The whole listing is to be written out again exactly; the pictures are not.
============================================================
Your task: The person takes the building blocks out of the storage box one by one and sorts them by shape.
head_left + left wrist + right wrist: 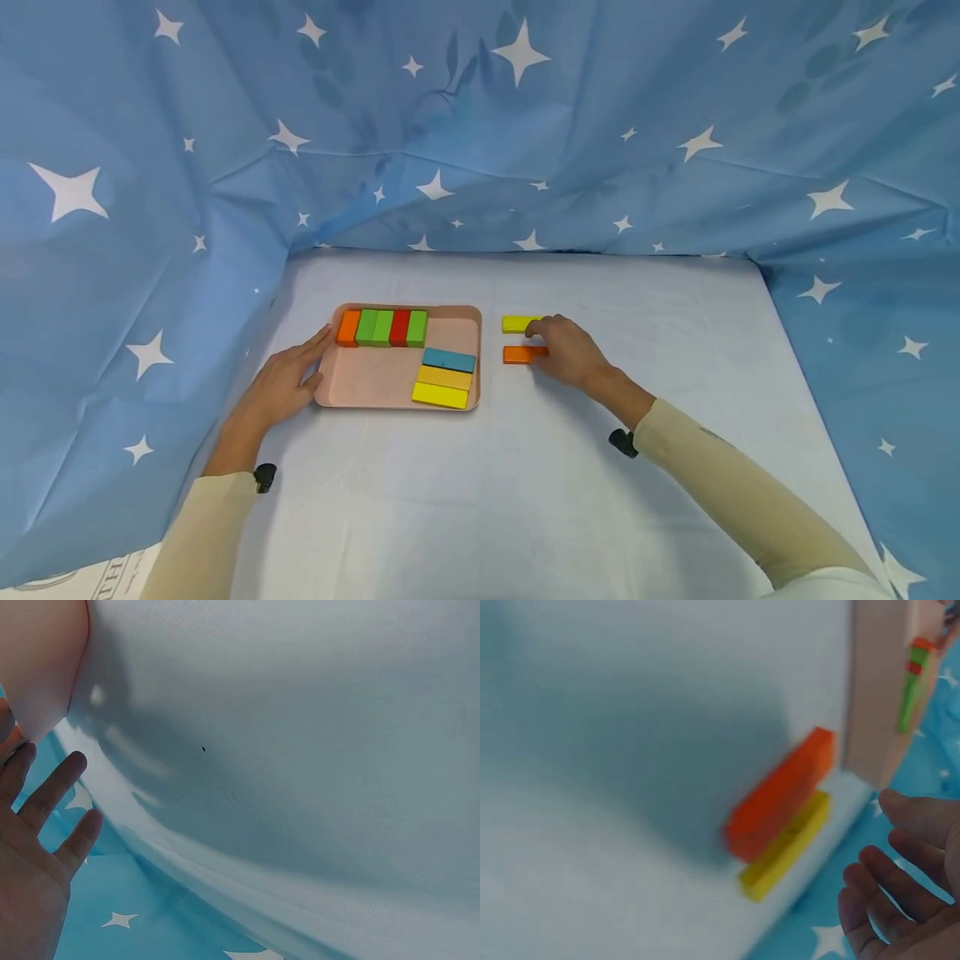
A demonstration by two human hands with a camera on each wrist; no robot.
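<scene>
A shallow pink tray lies on the white-covered table. My left hand rests at its left side, fingers spread and nearly straight, fingertips along the rim. To the tray's right lie a yellow block and an orange block, with my right hand over their right ends. In the right wrist view the fingers of this hand are loosely bent with nothing between them, and both the orange block and the yellow block lie on the cloth.
Along the tray's top left stand an orange block, several green blocks and a red block. A blue block, a light orange block and a yellow block sit at its lower right. Blue star-patterned cloth surrounds the table.
</scene>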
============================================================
ANSWER FOR THE TASK:
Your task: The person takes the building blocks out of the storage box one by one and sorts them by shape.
head_left + left wrist + right wrist: 
A demonstration by two human hands with a camera on each wrist; no robot.
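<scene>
A shallow pink tray lies on the white-covered table. My left hand rests at its left side, fingers spread and nearly straight, fingertips along the rim. To the tray's right lie a yellow block and an orange block, with my right hand over their right ends. In the right wrist view the fingers of this hand are loosely bent with nothing between them, and both the orange block and the yellow block lie on the cloth.
Along the tray's top left stand an orange block, several green blocks and a red block. A blue block, a light orange block and a yellow block sit at its lower right. Blue star-patterned cloth surrounds the table.
</scene>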

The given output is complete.